All this CSS really sucks.

On March 27 we noticed the globe gif was 13.4Mb, so we replaced it with a smaller gif. The Architecture team approved the pull request on March 28:

I see a few things to tidy here but no blockers . . . nice work making the site hideous!

This is a very short turnaround for a feature that changes so much on the page. Because we start timed events like this at midnight +14 UTC, our developers were awake an an unreasonable time to handle any bugs that might occur. (I should have been awake too, but I slept trough the calendar notification.) Since the launch, I count 4 commits fixing a variety of bugs, including the one you mentioned.

We've been testing things on our development environment for the past week. Some people tested disabling the feature. I'm afraid we assumed that since it worked on the Y2K question it was working everywhere in dev. (But it might be there are relevant differences between dev and prod when it comes to cookies.)


That's the basic story of testing for this year. To address the bigger question of what testing should be done, it's important to recall:

  1. A prank like this is intended to be disposable, but not disrupt the function of the site.
  2. This particular prank is intended to look like a monstrosity from the late 90s built by someone with just enough knowledge of DHTML to be dangerous.

Our safety value was the ability to turn the feature off with a button click. Not only does that mitigate the performance and usability concerns, it also give April Fools grouches an option to avoid the whole thing. Since the cookie was broken, there was a period of time when the safety value failed. While it would be nice if that hadn't happened, it was fixed fairly quickly. (Most people saw the fix before April 1 began for them. ;-)

I think this was a reasonable amount of testing and I don't really feel too bad that it wasn't perfect out of the gate. I think this level of testing is appropriate next year. (But maybe we ought to reuse the code to toggle the setting rather than rolling a new version.)


Finally I want to address the concern that this prank will cause permanent harm. The model I have in mind for how people start participating on the sites is they find the site via a Google search. Most of the time, they get the content they were looking for (or not) and move on to other searches or search results. Once in a while people discover the content was built by an active community and get intrigued:

  1. Maybe it's because they keep landing on the a page from the site.
  2. Maybe it's because they connect the site with another one they are familiar with on the network.
  3. Maybe they just start poking around at other questions.
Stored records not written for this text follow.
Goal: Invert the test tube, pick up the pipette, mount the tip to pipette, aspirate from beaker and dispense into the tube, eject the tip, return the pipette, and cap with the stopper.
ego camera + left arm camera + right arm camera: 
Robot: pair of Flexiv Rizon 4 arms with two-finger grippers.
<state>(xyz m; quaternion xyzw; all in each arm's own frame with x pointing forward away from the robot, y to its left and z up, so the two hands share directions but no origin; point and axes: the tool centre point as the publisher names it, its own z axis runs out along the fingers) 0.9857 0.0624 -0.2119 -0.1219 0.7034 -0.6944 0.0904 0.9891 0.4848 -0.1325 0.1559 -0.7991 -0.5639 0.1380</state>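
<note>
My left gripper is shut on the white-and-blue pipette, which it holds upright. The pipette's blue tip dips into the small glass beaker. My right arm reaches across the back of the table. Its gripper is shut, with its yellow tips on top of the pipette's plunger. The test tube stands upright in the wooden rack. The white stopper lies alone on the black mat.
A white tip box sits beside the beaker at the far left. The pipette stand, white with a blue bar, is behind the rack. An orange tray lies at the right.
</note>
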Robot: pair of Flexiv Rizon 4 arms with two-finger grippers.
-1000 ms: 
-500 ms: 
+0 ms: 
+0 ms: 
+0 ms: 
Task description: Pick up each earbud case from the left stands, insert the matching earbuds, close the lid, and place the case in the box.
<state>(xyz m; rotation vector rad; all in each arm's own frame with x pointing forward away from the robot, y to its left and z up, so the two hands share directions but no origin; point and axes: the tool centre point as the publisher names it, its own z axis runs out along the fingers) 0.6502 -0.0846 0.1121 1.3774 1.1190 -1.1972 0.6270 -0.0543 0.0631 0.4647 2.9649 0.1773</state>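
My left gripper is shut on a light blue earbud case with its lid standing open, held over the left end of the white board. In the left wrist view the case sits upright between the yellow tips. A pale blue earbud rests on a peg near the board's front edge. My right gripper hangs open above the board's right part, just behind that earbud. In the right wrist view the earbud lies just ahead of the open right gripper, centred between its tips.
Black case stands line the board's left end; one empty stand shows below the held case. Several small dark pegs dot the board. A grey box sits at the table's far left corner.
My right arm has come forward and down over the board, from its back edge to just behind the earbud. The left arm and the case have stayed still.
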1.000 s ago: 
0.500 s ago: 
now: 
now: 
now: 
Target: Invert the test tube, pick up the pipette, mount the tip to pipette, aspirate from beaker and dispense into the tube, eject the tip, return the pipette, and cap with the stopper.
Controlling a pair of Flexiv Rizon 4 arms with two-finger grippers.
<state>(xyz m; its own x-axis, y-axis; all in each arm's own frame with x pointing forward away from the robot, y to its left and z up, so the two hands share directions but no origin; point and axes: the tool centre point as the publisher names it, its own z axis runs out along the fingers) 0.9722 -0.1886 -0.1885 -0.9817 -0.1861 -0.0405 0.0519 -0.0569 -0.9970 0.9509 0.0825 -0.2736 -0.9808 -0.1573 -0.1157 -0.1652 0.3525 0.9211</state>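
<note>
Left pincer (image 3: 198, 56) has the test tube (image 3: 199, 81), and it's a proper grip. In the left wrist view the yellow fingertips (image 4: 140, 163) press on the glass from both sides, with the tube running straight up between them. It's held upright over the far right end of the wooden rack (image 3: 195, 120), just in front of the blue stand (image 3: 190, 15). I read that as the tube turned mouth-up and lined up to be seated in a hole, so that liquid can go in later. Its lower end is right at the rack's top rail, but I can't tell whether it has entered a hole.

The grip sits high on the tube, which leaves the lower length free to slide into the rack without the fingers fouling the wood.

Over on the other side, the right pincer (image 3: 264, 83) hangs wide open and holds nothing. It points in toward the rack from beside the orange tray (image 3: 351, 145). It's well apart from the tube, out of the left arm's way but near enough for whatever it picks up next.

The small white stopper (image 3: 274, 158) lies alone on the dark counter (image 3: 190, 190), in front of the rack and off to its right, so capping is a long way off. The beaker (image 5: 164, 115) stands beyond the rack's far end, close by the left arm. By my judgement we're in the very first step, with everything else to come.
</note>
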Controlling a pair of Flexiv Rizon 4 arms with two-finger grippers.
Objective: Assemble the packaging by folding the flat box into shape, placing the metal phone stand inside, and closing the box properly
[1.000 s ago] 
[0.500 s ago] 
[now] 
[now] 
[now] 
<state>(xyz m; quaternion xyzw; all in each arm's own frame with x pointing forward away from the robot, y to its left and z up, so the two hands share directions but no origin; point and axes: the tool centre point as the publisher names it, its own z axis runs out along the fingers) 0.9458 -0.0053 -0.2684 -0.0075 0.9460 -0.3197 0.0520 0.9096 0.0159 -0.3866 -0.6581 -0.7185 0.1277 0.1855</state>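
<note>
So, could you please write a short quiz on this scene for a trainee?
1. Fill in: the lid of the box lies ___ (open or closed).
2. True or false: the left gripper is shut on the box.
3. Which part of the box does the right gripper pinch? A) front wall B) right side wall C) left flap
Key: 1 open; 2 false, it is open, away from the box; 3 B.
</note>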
If that model is reasonably accurate, events like April Fools can really help the process of people discovering the community behind the site. Yes, there will be some people who land on an outdated monstrosity and don't get that it's supposed to be a joke. If so, they won't likely discover the community via the third route. But that doesn't mean they will never come back. In the days to come, the most likely candidates to join the site will find it again in future search results. I've talked with many people (including a theology professor just on Friday) who vaguely know about Stack Exchange because of search results. So some people will land on a site, notice the joke and discover there is something more to the site than a collection of great answers.

I could be wrong, of course. But if so it should be possible to look at it in the data later in the week. It's a pretty great opportunity to learn something about how people find the site. And we have many years worth of data to dig through with differing prominence of the prank.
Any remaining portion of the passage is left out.